_Provided material_.
------------
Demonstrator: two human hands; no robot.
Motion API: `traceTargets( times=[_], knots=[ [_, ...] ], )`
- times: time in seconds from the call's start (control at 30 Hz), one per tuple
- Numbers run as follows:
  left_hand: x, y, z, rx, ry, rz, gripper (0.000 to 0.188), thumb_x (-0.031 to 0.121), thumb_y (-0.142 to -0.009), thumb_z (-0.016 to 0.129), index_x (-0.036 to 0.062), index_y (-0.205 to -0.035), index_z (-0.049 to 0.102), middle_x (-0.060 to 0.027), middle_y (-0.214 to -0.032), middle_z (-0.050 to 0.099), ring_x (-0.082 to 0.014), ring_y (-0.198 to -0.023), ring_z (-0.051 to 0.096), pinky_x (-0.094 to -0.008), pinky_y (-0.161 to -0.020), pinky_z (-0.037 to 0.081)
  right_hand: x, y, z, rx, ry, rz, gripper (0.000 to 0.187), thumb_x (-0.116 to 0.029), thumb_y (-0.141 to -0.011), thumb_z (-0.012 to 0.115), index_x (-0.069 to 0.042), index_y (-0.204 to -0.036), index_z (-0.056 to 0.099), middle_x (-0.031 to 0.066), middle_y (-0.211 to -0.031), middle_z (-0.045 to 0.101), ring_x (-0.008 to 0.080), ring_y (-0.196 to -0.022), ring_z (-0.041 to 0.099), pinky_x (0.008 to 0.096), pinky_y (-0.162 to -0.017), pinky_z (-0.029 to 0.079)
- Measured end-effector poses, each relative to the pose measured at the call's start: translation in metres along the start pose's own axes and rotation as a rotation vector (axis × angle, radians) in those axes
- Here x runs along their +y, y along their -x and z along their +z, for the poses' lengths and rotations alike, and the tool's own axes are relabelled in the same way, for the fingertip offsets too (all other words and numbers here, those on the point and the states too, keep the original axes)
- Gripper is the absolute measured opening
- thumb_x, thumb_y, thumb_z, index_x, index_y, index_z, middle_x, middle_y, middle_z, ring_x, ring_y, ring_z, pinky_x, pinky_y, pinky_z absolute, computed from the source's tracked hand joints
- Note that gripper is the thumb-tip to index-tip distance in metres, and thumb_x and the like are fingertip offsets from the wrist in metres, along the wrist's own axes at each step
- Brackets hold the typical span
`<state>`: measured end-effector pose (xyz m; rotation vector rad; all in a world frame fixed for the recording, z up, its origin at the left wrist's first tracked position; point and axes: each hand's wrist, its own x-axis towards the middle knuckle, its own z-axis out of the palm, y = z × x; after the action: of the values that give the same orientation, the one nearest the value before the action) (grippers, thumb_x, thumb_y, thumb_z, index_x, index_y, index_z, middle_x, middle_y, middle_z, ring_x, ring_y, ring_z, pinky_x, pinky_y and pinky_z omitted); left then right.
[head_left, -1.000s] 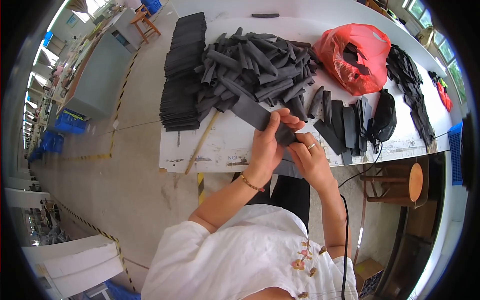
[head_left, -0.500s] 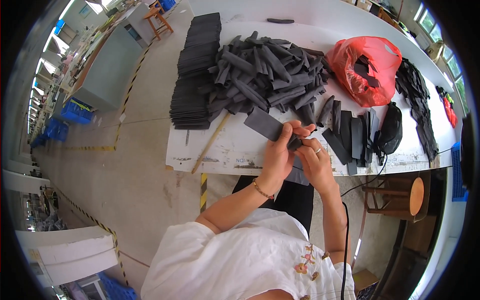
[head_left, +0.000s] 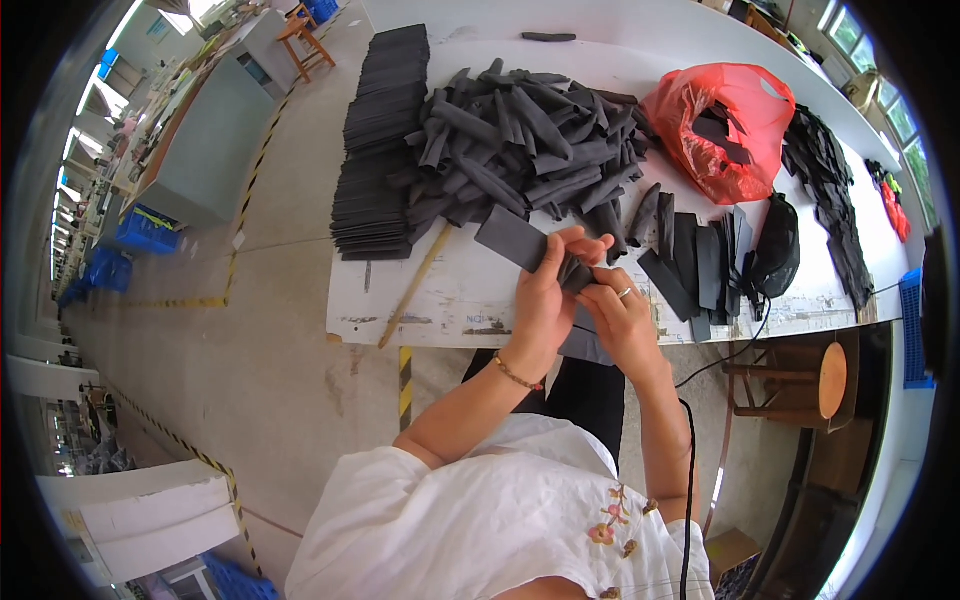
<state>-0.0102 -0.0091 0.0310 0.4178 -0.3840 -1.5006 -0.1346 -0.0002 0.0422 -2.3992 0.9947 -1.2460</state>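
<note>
Our left hand and right hand both grip a flat dark grey foam strip, its near end folded between our fingers, held above the white table's front edge. Behind it lies a heap of rolled grey pieces.

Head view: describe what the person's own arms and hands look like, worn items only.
Both forearms are bare; short white sleeves end above the elbows. The left hand has a thin beaded bracelet at the wrist. The right hand wears a plain silver ring on one finger. No gloves. The white top has small floral embroidery.
</note>
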Motion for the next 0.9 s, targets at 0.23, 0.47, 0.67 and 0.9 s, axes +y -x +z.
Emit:
traceTargets(
  times=[0.23,0.47,0.67,0.9],
  knots=[
    [0.005,-0.003,-0.002,-0.073,-0.108,0.059,0.035,0.034,-0.101,0.044,0.0034,-0.114,0.056,-0.0127,-0.105,0.067,-0.0327,-0.119,0.055,-0.0454,-0.101,0.043,-0.008,0.005,0.028,0.277,-0.648,0.615,0.018,-0.009,-0.082,0.073,0.002,-0.092,0.062,0.0096,-0.106,0.060,0.0159,-0.092,0.059,0.0282,-0.080,0.049],
    [0.010,-0.007,-0.006,-0.163,-0.114,0.059,0.036,0.034,-0.100,0.046,0.0039,-0.116,0.056,-0.0173,-0.118,0.063,-0.0273,-0.121,0.054,-0.0432,-0.104,0.039,-0.017,0.000,0.013,0.391,-0.885,0.776,0.014,-0.011,-0.087,0.069,0.000,-0.094,0.063,0.0058,-0.105,0.059,0.0115,-0.091,0.056,0.0258,-0.079,0.048],
    [0.022,-0.006,-0.017,0.010,-0.156,0.101,0.041,0.034,-0.094,0.060,-0.0001,-0.117,0.056,-0.0177,-0.109,0.066,-0.0306,-0.104,0.063,-0.0469,-0.095,0.049,-0.004,0.005,0.021,0.416,-0.503,0.555,0.008,-0.004,-0.086,0.069,0.001,-0.088,0.063,0.0027,-0.082,0.061,0.0098,-0.075,0.056,0.0238,-0.071,0.045],
    [0.041,-0.006,-0.047,0.150,-0.146,0.127,0.026,0.019,-0.091,0.065,-0.0017,-0.106,0.061,-0.0175,-0.101,0.067,-0.0323,-0.097,0.066,-0.0417,-0.091,0.052,-0.004,0.009,0.018,0.375,-0.538,0.660,0.009,-0.004,-0.085,0.071,0.001,-0.084,0.064,0.0034,-0.082,0.063,0.0093,-0.075,0.057,0.0232,-0.068,0.046]
  ],
)
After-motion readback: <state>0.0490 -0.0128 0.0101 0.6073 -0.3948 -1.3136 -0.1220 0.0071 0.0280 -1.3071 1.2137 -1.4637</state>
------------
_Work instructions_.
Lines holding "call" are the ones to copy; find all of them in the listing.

_Result of this exercise_.
- times: time in seconds from the call's start (control at 30 Hz), one per tuple
- Measured end-effector poses, each relative to the pose measured at the call's start: translation in metres along the start pose's own axes and rotation as a rotation vector (axis × angle, radians) in those axes

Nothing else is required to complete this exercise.